■ **Assignment**: Report every line in the listing below where the string "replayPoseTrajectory" shows up.

■ **Information given**:
---*---

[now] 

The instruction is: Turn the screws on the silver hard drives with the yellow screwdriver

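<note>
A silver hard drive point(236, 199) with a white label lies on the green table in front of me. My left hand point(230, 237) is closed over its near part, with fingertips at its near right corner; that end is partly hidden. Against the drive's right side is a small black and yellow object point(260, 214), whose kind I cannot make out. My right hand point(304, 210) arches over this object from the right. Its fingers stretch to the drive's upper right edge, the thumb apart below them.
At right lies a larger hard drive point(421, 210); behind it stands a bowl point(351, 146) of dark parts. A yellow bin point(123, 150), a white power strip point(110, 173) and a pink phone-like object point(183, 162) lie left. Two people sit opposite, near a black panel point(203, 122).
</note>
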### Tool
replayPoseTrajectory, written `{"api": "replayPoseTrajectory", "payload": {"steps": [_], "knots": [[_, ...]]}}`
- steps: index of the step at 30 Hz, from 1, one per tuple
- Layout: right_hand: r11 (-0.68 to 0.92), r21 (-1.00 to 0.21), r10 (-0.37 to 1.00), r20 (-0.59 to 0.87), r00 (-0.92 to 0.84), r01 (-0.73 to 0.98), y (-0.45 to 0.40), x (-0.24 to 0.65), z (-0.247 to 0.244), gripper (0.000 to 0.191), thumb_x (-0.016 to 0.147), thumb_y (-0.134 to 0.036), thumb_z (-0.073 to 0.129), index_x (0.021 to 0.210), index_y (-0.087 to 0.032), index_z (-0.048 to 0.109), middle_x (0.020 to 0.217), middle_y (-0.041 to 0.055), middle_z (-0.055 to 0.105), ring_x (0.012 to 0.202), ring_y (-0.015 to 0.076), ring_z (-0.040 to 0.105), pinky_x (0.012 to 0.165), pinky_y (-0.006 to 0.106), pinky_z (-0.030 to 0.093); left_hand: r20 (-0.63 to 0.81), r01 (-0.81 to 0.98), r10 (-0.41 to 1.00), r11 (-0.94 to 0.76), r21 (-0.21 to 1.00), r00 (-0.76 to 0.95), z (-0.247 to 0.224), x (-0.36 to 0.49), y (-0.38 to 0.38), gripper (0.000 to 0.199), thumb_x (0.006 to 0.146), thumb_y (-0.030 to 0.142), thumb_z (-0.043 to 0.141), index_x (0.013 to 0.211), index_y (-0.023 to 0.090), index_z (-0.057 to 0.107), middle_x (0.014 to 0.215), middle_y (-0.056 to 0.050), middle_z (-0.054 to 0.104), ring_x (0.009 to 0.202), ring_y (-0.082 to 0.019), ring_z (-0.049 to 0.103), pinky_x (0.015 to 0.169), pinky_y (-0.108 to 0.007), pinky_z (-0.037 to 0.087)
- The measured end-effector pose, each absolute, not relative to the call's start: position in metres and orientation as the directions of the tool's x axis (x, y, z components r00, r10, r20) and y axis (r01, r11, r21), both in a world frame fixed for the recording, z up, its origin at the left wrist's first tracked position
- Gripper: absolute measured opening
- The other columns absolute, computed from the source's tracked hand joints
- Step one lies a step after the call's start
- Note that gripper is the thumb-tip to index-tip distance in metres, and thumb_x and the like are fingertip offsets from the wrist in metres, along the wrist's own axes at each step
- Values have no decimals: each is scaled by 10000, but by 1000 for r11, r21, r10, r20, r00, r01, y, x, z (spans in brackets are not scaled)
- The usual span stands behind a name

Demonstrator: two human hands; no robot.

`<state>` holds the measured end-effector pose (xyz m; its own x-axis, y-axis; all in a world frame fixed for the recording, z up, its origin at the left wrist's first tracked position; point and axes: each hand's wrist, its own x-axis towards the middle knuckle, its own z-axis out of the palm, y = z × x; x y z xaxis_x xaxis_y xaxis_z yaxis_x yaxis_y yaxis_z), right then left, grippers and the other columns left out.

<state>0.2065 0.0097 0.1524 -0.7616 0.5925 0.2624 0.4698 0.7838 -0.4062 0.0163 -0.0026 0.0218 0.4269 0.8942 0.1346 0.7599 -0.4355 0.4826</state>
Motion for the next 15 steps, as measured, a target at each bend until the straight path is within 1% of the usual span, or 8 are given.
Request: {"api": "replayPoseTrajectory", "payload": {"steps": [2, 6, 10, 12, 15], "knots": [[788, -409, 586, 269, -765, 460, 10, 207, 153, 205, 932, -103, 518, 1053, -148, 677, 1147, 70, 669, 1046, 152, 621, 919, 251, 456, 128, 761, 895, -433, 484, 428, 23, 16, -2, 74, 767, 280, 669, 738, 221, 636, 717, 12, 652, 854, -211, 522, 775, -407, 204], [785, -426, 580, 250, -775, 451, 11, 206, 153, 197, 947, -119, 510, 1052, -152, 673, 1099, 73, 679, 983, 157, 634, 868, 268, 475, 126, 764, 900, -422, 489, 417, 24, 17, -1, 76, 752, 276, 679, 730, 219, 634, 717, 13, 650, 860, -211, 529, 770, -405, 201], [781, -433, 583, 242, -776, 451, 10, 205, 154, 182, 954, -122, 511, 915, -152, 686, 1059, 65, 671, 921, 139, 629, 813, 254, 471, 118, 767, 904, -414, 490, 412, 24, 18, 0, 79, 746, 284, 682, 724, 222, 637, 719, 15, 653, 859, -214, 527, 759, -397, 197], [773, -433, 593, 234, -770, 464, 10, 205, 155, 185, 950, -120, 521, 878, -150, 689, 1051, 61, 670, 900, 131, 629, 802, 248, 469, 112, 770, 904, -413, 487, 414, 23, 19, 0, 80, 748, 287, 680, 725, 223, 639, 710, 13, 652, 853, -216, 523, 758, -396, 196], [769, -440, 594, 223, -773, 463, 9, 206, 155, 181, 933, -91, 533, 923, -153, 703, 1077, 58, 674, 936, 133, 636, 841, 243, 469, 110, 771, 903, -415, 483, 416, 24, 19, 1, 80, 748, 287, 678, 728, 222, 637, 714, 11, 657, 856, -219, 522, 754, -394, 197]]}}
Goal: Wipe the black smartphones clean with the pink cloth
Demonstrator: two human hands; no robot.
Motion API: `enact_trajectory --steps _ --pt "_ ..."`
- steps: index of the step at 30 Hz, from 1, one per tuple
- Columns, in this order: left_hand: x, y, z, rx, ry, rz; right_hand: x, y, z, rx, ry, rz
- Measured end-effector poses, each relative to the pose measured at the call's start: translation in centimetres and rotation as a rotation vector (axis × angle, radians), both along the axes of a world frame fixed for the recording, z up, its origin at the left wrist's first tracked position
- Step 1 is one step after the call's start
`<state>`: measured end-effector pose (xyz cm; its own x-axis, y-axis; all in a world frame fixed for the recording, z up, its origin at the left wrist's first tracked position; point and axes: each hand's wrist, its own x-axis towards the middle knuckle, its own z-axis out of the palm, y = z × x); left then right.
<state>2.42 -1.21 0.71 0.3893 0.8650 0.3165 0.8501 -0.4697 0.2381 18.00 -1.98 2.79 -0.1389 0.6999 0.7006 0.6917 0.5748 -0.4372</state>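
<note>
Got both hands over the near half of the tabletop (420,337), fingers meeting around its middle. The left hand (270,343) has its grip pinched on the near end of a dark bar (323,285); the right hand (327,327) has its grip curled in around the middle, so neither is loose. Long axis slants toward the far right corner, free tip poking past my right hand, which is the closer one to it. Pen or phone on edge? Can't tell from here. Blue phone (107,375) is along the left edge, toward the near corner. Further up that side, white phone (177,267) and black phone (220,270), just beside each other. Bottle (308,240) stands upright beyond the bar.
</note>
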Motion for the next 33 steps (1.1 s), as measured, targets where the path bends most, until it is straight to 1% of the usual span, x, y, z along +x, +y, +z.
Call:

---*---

■ **Exercise answer**:
replayPoseTrajectory, written `{"api": "replayPoseTrajectory", "payload": {"steps": [_], "knots": [[_, ...]]}}`
Request: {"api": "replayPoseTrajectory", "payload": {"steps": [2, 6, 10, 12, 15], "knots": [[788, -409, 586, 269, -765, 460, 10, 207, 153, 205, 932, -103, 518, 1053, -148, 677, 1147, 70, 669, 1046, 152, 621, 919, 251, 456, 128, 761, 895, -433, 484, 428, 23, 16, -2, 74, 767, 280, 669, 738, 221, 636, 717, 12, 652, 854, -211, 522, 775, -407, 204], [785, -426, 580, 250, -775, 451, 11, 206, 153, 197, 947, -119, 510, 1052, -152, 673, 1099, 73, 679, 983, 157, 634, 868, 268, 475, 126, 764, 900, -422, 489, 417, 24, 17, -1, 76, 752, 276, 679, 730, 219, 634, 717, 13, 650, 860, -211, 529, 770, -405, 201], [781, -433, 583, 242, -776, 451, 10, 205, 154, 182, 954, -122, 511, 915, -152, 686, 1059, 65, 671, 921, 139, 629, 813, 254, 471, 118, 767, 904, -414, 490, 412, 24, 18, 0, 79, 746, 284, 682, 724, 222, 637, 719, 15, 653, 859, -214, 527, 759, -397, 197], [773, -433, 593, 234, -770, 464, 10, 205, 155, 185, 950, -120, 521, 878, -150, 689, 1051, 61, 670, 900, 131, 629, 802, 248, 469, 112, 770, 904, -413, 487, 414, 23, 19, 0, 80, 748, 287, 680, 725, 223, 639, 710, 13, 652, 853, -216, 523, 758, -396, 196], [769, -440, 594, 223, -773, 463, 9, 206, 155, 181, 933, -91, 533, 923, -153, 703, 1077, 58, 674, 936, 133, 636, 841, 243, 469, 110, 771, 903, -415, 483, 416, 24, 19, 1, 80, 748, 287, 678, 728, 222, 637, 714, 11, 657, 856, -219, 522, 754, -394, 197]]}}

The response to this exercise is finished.